2025 ASEE Annual Conference & Exposition

Engineering students taking dynamics, vibrations, and control theory courses struggle to acquire a deep understanding of complex engineering concepts due to their highly mathematical nature, lack of prior knowledge, limitations of large lectures, limited resources preventing the use of commercially available lab equipment, and lack of innovative teaching tools that could be utilized to enhance learning.
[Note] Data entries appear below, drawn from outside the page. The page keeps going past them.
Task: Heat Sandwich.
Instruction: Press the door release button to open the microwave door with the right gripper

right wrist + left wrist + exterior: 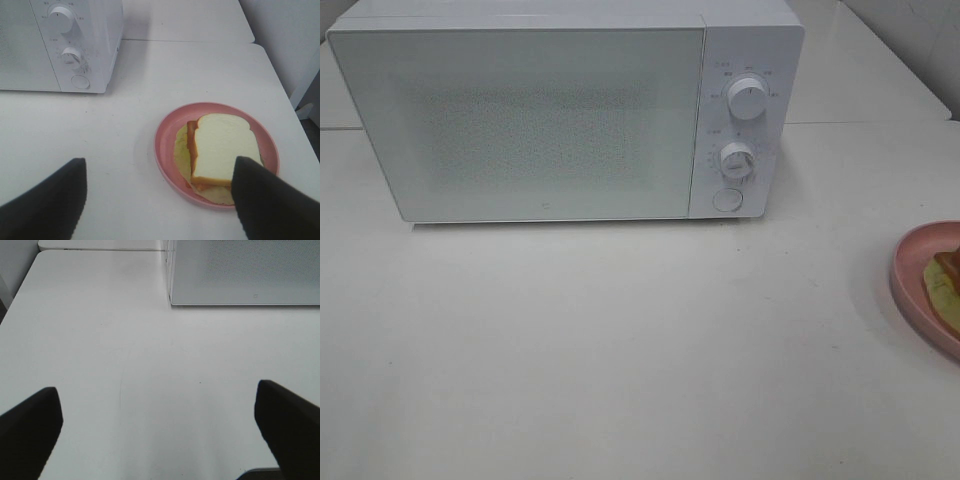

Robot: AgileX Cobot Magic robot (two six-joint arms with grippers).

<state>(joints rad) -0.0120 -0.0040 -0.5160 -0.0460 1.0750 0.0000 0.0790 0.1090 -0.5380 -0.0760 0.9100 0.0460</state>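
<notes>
The sandwich [222, 150] lies flat on a round pink plate [162, 145], white bread on top with ham and lettuce showing at its edges. My right gripper [159, 162] hovers above the plate, open, its dark fingers [50, 200] spread wide and holding nothing. In the exterior high view only a sliver of the sandwich [947, 280] and plate [910, 265] shows at the right edge, and neither arm is visible. Over bare table, my left gripper [155, 390] is open and empty. The white microwave [520, 120] stands at the back with its door closed.
The microwave's two knobs [748, 100] and round button [727, 200] sit on its right panel. The white table [620, 340] runs out to its right edge [280, 80] just beyond the plate. A table seam runs behind the microwave.
</notes>
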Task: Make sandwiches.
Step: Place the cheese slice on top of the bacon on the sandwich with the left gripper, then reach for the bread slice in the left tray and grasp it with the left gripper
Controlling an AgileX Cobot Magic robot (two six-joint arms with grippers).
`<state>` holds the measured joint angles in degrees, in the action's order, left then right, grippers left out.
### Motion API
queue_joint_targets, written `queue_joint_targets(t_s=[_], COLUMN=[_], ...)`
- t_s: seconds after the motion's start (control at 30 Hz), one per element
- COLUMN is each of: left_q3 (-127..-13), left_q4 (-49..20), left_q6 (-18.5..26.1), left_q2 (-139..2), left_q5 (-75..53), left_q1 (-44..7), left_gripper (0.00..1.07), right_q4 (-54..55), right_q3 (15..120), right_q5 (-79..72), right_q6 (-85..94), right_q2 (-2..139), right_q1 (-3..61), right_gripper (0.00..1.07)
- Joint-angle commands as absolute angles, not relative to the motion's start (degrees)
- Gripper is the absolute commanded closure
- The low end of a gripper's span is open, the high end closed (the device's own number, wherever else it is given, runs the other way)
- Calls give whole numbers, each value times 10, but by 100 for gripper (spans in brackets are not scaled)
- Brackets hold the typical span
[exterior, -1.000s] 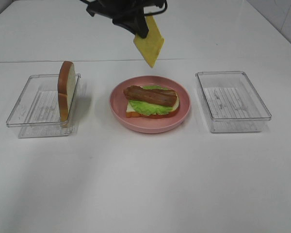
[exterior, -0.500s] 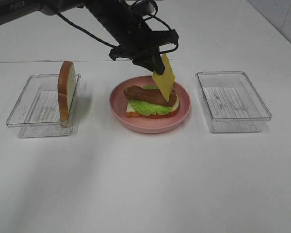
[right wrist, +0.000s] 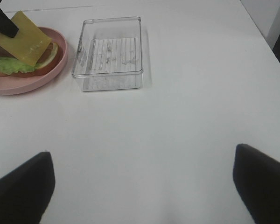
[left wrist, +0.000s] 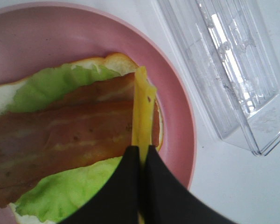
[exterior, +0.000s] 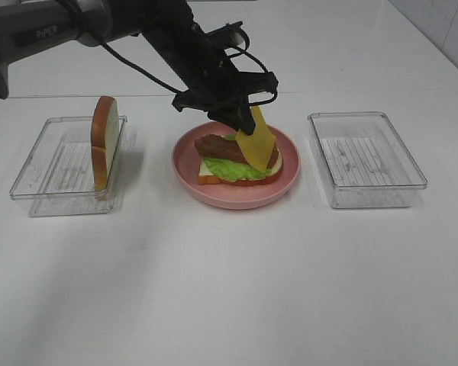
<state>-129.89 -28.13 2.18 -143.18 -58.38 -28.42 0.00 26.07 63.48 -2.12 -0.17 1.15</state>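
An open sandwich lies on the pink plate (exterior: 290, 171): a bread slice, green lettuce (exterior: 225, 171) and brown bacon (exterior: 217, 146) on top. My left gripper (exterior: 240, 126) reaches across from the far left and is shut on a yellow cheese square (exterior: 257, 141). The cheese hangs tilted, its lower edge touching the bacon. The left wrist view shows the gripper (left wrist: 141, 156) pinching the cheese (left wrist: 142, 116) edge-on over the bacon (left wrist: 60, 140). My right gripper (right wrist: 142, 186) is open over bare table, off to the right. A second bread slice (exterior: 103, 141) stands on edge in the left tray (exterior: 53, 171).
A clear plastic tray (exterior: 366, 156) with nothing in it sits right of the plate; it also shows in the right wrist view (right wrist: 109, 53). The white table has open room in front of the plate and trays.
My left gripper has come down and forward with the cheese, from high behind the plate to the sandwich. The cheese now touches the bacon.
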Motion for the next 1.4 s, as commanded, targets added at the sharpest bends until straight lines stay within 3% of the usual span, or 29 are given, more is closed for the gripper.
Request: queue_joint_targets(t_s=[0.03, 0.13, 0.17, 0.2, 0.23, 0.27, 0.3, 0.33, 0.37, 0.4, 0.43, 0.63, 1.0, 1.4], left_q3=[-1300, -1300, -1300, -1300, -1300, -1301, -1302, -1302, -1308, -1308, -1317, -1353, -1444, -1408], left_q4=[-257, -246, -239, -230, -230, -223, -219, -219, -205, -205, -180, -120, -76, -58], left_q6=[25, 25, 25, 24, 24, 22, 18, 18, 0, 0, -14, -48, -44, -46], left_q2=[-1432, -1432, -1432, -1432, -1432, -1432, -1432, -1432, -1431, -1431, -1427, -1410, -1395, -1306], left_q5=[-583, -583, -584, -586, -586, -586, -587, -587, -587, -587, -586, -607, -747, -756], left_q1=[-288, -288, -288, -288, -288, -288, -288, -288, -288, -288, -288, -288, -286, -223], left_gripper=[107, 103, 97, 83, 83, 64, 54, 54, 27, 27, 4, 5, 5, 5], right_q4=[0, 0, 0, 0, 0, 0, 0, 0, 0, 0, 0, 0, 0, 0], right_q3=[259, 259, 259, 259, 259, 259, 259, 259, 259, 259, 259, 259, 259, 259], right_q5=[630, 630, 630, 630, 630, 630, 630, 630, 630, 630, 630, 630, 630, 630], right_q6=[-18, -18, -18, -18, -18, -18, -18, -18, -18, -18, -18, -18, -18, -18], right_q2=[-19, -19, -19, -19, -19, -19, -19, -19, -19, -19, -19, -19, -19, -19], right_q1=[11, 11, 11, 11, 11, 11, 11, 11, 11, 11, 11, 11, 11, 11], right_gripper=[9, 9, 9, 9, 9, 9, 9, 9, 9, 9, 9, 9, 9, 9])
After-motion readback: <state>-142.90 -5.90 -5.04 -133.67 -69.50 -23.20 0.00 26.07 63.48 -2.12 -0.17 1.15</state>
Hands-on experiences are especially crucial for engineering students to help them bridge the gap between theory and application. However, commercially available laboratory equipment utilized in the mechanical vibrations and control labs are bulky and expensive. Further, one may question issues of accessibility and equity for students. The inability to work at their own pace, repeat experiments later, and develop adequate knowledge and experience from troubleshooting the equipment and resolving problems is lacking with these turnkey solutions.
Since the pandemic, digital learning tools have become necessary complements, not just accessories, to support student engagement and learning. They offer advantages to increase student learning that traditional laboratory environments cannot, including increased accessibility for students with mobility impairments. Although some open-source virtual labs are available for science courses, there are limited available virtual labs for undergraduate engineering courses, including vibrations and control theory courses.
In our previous NSF IUSE Level I project (Award #2002350), we developed seven vibrations and one control lab equipment that are low-cost and 3D-Printed along with their learning activities. Learning activities for each tool use a modified POGIL (Process Oriented Guided Inquiry Learning) approach grounded in constructivist theory. They include an orientation to why content was important to learn, clear learning objectives, performance criteria for the learning process, exploratory prerequisite questions to activate prior knowledge, instructions for working with the devices, final critical thinking questions. Additionally, in a separate project, we developed open-source virtual labs for mechanical vibrations, control theory, and associated laboratories to support student learning of vibrations and controls concepts.
In our current NSF IUSE Level II project, we are developing additional learning experiences for students that leverage multiple representations of knowledge by combining (1) hands-on and (2) virtual simulation lab or demonstration experiences with (3) AI support embedded within a robust (4) process-oriented learning activity. These elements of the learning experience create complete learning packages that will advance student learning, enhance accessibility by increasing hands-on and virtual simulation learning experiences, and provide an affordable alternative to lab equipment. This work aims to broaden the impact on learning vibrations and controls across a diverse set of learners and learning contexts at multiple institutions.
The project has produced three new learning experiences based on new lab equipment designs and one prior design is adapted as a new classroom exercise, along with their virtual labs. The adapted design is being used in a Fall 2024 course, and the other devices are being tested for usability in multiple settings at two institutions. Data for these implementations is currently being collected. Results will address the impact on students' perceived capabilities as learners and engineers and on the achievement of intended outcomes.